A Formula for Data Gravity
Before creating DataGravity.org I first blogged about Data Gravity on my personal blog in December of 2010 and several times since then. I have watched the concept of Data Gravity grow beyond anything that I ever expected. I have also watched as a startup-company decided to name itself DataGravity. As I began to speak about Data Gravity to others and answer questions, I realized that maybe it was something more than simply a novel concept describing an effect. This began my quest for a formula that allows Data Gravity to be calculated.
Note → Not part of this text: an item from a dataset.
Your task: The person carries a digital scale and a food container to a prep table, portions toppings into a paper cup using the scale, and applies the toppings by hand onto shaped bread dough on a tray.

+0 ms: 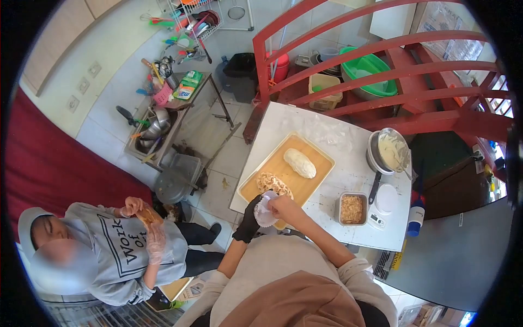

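Note:
My left hand (248, 222), in a black glove, grips a white frilly-edged paper liner (265, 213) at the near edge of the table. The bare fingers of my right hand (285, 209) are closed on the liner's right side. Just beyond both hands lies a wooden-coloured tray (312, 149) with a pale rim. On it rest a white-coated loaf (299, 163) and, closer to my hands, a loaf covered in brown flakes (274, 184). My hands partly hide the tray's near end.
On the table's right stand a metal tin of flaky topping (352, 209), a digital scale (385, 200) and a cream bowl (391, 150), with a dark-handled utensil (375, 188). Red railing (348, 76) borders the far side. A co-worker (128, 245) at left holds a brown baked piece.

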A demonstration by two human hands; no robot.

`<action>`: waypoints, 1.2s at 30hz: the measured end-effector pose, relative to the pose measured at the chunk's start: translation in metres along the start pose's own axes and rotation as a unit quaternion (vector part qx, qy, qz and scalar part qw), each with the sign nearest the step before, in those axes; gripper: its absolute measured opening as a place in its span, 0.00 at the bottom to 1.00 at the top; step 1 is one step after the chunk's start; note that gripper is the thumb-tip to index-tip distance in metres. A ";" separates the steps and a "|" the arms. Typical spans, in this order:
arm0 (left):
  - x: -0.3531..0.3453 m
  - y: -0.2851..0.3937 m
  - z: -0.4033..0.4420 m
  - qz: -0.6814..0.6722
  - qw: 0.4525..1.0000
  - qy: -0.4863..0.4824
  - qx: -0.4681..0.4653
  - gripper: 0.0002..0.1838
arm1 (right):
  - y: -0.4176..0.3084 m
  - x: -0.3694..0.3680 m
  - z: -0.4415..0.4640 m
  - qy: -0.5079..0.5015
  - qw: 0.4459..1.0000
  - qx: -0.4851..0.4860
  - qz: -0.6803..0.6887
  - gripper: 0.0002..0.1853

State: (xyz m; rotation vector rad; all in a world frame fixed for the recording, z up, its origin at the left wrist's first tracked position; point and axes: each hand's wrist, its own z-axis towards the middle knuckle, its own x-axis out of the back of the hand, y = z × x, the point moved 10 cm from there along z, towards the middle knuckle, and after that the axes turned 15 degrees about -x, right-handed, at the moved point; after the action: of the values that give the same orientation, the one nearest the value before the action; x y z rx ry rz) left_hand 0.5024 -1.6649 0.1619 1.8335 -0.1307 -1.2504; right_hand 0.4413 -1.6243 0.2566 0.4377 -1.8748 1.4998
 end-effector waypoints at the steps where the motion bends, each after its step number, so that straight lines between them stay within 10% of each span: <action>1: 0.006 0.004 0.002 0.101 0.994 -0.018 -0.046 0.17 | 0.002 -0.005 0.001 -0.015 1.000 -0.003 -0.019 0.07; 5: 0.015 0.006 0.009 0.266 0.955 -0.083 -0.103 0.17 | 0.003 -0.008 0.003 -0.014 0.999 0.008 -0.027 0.07; 7: -0.001 0.004 0.005 -0.007 1.000 -0.003 -0.012 0.18 | 0.005 0.000 0.003 0.011 0.999 0.012 0.027 0.07; 16: 0.047 -0.019 0.006 -0.119 0.987 0.105 0.014 0.19 | 0.049 0.066 0.016 0.067 0.976 -0.093 0.186 0.05; 36: 0.045 0.022 0.009 -0.064 0.989 0.117 -0.056 0.24 | 0.079 0.107 0.001 0.222 0.959 -0.111 0.140 0.06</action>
State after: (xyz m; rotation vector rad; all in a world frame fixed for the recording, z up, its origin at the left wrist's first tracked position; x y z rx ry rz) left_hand 0.5250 -1.7072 0.1457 1.8989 0.1859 -1.0949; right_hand 0.3150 -1.5871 0.2735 -0.2631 -1.7561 1.3953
I started out by doing what everyone does , I Googled Gravity Formula and I Googled Data Gravity Formula and something caught my eye, the first hit from Data Gravity Formula returned the Gravity model of trade on wikipedia I found this fascinating. It turns out that Gravity Formulas and Models are used in many different industries to predict all sort of different things, including favorability of trade agreements (which is what the Gravity model of trade is all about). I then began trying to learn more about the properties of Gravity (the Physics kind) and vetting out different thoughts and ideas with people over Skype, at conferences, and on Twitter. There is a long list of people who have contributed to the evolution of both my thinking and this formula. At the bottom of this post is a list of people who helped me along the way, not that this journey is complete yet as I believe there is a long way to go.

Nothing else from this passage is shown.